*** THE RECORDS Section Begins ***

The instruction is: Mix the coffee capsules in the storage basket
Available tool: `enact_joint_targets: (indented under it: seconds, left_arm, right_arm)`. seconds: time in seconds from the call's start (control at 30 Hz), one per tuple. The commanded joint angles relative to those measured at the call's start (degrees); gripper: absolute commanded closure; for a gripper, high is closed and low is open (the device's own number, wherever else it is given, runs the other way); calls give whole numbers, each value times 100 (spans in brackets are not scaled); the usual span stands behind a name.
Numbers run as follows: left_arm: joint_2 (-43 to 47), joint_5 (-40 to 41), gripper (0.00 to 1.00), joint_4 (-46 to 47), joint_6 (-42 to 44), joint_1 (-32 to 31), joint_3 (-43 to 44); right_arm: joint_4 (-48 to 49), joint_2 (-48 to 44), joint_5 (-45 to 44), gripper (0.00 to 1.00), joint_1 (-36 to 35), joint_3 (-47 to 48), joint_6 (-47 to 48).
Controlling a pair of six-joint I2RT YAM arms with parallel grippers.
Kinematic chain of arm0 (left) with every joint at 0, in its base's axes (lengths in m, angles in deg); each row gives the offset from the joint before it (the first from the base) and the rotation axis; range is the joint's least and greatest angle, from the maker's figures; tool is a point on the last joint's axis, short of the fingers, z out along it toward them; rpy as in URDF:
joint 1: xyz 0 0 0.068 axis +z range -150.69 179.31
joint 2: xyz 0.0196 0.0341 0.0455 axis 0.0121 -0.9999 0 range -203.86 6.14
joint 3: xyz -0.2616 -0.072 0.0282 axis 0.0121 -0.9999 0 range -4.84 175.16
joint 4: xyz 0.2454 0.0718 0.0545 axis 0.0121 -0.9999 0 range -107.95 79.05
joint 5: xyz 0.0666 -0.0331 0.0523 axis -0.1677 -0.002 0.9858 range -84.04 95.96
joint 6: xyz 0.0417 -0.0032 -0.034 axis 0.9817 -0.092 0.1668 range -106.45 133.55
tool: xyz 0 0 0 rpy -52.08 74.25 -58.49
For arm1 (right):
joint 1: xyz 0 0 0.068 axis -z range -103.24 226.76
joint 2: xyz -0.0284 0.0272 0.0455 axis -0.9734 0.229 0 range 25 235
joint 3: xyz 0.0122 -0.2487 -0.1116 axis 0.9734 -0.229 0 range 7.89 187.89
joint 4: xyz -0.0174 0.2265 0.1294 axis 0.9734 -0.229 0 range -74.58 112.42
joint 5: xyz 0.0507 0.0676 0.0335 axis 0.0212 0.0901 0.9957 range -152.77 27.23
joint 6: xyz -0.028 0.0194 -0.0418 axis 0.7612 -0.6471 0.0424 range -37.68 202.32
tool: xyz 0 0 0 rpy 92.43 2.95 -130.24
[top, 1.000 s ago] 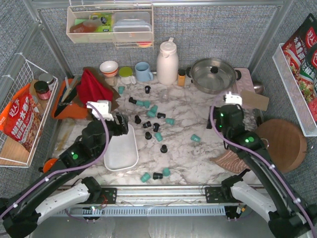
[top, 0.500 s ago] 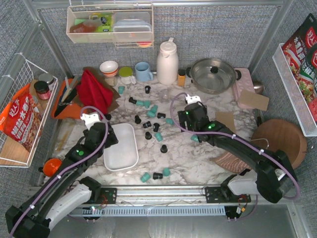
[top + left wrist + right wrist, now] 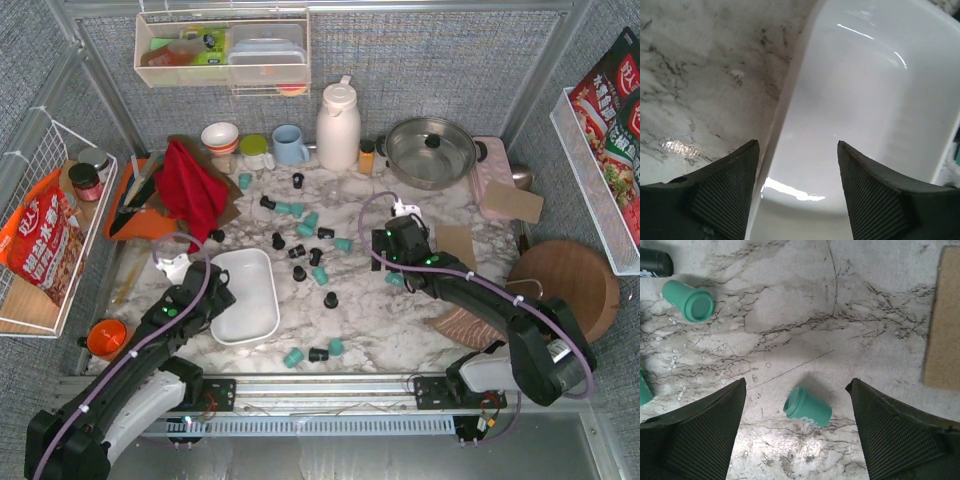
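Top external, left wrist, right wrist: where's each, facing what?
Top external: above and behind, looking down on marble table; left arm, right arm show.
Left wrist: looks down at rim of the white storage basket; own open jaws show.
Right wrist: looks down at a teal capsule framed by its open jaws.
Shared: top external shows that storage basket too.

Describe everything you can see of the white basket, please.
The basket is a shallow white rectangle with rounded corners and a raised rim, glossy like plastic. It is empty and lies flat on the marble table, at its near left, slightly turned. The open left gripper stands astride its near left rim, one finger over the table, one over the inside; contact cannot be told. The capsules lie outside it, on the table.
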Motion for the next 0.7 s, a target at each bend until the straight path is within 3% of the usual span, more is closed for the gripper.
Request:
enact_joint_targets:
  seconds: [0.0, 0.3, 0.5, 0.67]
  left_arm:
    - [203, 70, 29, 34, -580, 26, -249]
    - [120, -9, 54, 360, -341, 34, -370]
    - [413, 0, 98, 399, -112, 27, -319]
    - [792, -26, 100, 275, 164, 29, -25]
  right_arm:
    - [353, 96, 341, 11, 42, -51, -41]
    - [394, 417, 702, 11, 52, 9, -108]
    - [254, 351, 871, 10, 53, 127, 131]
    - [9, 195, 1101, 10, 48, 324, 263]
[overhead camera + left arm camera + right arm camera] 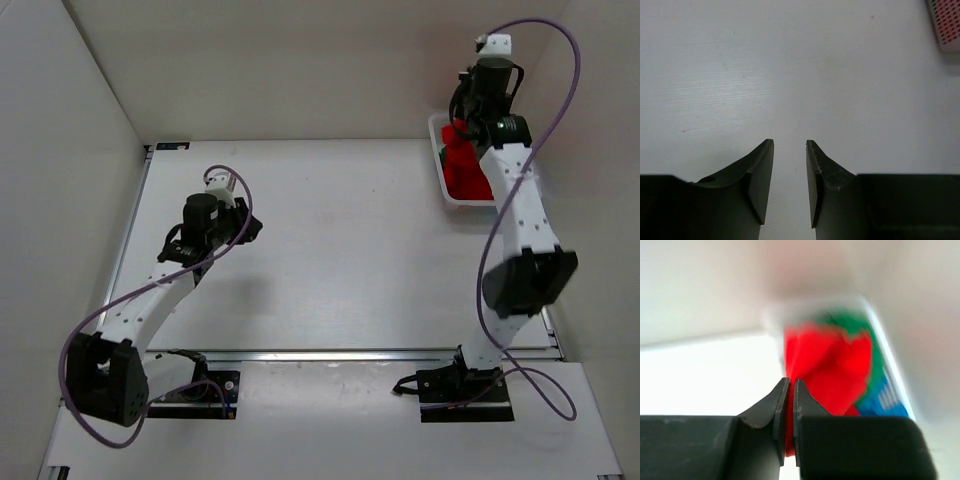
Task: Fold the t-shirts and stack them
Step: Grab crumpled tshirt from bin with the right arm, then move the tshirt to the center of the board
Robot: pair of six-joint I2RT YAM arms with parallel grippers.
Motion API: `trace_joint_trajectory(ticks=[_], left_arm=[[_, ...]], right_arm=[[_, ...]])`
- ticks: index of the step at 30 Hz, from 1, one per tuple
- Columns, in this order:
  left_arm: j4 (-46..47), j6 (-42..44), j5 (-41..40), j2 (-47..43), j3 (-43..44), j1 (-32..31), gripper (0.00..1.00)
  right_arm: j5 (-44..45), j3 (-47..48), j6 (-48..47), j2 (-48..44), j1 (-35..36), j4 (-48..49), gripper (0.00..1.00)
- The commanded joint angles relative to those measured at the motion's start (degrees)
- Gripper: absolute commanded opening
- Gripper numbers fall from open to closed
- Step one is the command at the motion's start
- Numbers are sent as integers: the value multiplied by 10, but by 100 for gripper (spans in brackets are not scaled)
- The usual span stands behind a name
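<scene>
- red t-shirt [825, 370]: in the white basket [447, 197] at the far right corner of the worktop [350, 250], on top of the pile, bunched and creased, with a fold of it drawn up to a peak.
- right claw [791, 382]: closed on that fold; red cloth shows between the two tips. The pinch looks thin, on an edge or wrinkle only.
- green t-shirt [860, 325]: under and behind the red one, only its rim showing.
- blue t-shirt [882, 400]: lowest, at the near end of the basket. The wrist view is blurred, so how the layers interlock cannot be told.
- left claw [790, 145]: jaws apart, nothing between them, hovering over bare worktop mid-left, well apart from the basket.
- Risk: the thin pinch may slip as the weight of the shirt comes onto it, dropping the cloth back into the basket.
- Risk: the red cloth may drag the green one along, since the two lie pressed together, and two shirts would come out at once.
- Risk: a trailing hem may catch on the basket wall and tip or slide the light basket.
- Risk: the shirt comes out crumpled, so it needs spreading flat before any fold. Only one claw is on it, and the other is far off.
</scene>
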Motion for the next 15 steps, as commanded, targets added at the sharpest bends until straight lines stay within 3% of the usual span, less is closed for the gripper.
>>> trace_joint_trajectory(ticks=[1, 5, 7, 9, 15], left_arm=[[-20, -27, -1, -76, 12, -17, 43], [-61, -58, -21, -156, 1, -28, 46], [-88, -86, -24, -204, -15, -15, 45], [-108, -104, -36, -265, -17, 10, 43], [-163, -119, -68, -309, 2, 15, 42]], right_arm=[[-14, -54, -39, -194, 110, 144, 0], [-15, -161, -62, -349, 235, 233, 0], [2, -175, -69, -387, 309, 231, 0], [-13, -178, -54, -397, 314, 205, 0], [-182, -207, 48, -344, 254, 145, 0]])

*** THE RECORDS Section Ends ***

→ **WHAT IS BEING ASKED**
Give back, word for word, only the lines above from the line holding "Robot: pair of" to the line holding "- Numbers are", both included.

→ **OUTPUT OF THE TASK**
Robot: pair of six-joint I2RT YAM arms with parallel grippers.
Motion API: `trace_joint_trajectory(ticks=[_], left_arm=[[_, ...]], right_arm=[[_, ...]])`
- ticks: index of the step at 30 Hz, from 1, one per tuple
- Columns, in this order:
  left_arm: j4 (-46..47), j6 (-42..44), j5 (-41..40), j2 (-47..43), j3 (-43..44), j1 (-32..31), gripper (0.00..1.00)
  right_arm: j5 (-44..45), j3 (-47..48), j6 (-48..47), j2 (-48..44), j1 (-35..36), j4 (-48..49), gripper (0.00..1.00)
- The commanded joint angles relative to those measured at the motion's start (degrees)
- Gripper: absolute commanded opening
- Gripper numbers fall from open to closed
- Step one is the command at the motion's start
- Numbers are sent as integers: the value multiplied by 10, but by 100 for gripper (spans in brackets are not scaled)

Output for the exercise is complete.